◆ Prompt ◆
In your copy of the data, omit the pictures and keep all else exactly as given.

◆ Source data ◆
• • • •

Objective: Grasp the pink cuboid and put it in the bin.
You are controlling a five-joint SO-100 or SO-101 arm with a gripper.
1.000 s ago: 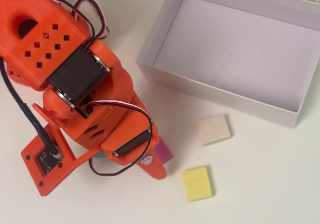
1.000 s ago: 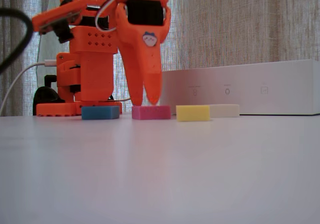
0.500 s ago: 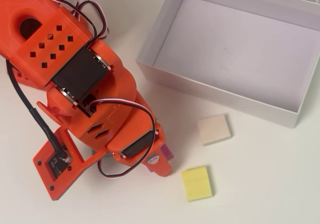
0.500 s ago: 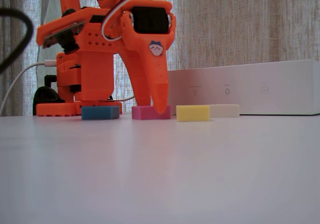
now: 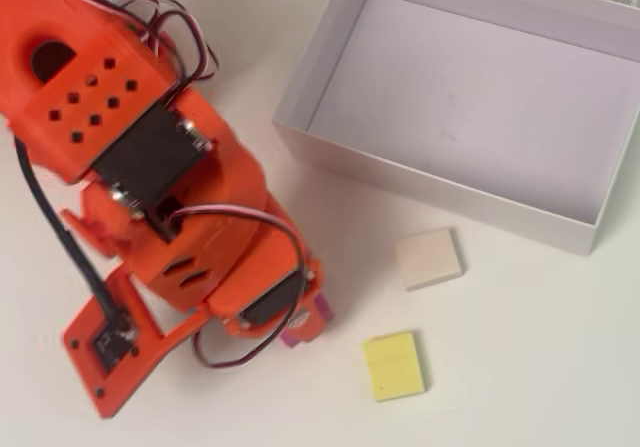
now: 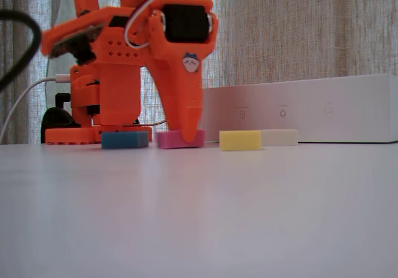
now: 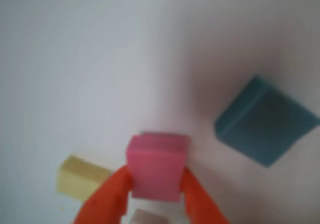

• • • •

◆ Exercise solution ◆
Objective: Grasp the pink cuboid and put it in the bin.
You are controlling a five-joint SO-100 or SO-101 arm with a gripper.
1.000 s ago: 
1.000 s ago: 
0.500 s ago: 
0.500 s ago: 
now: 
now: 
now: 

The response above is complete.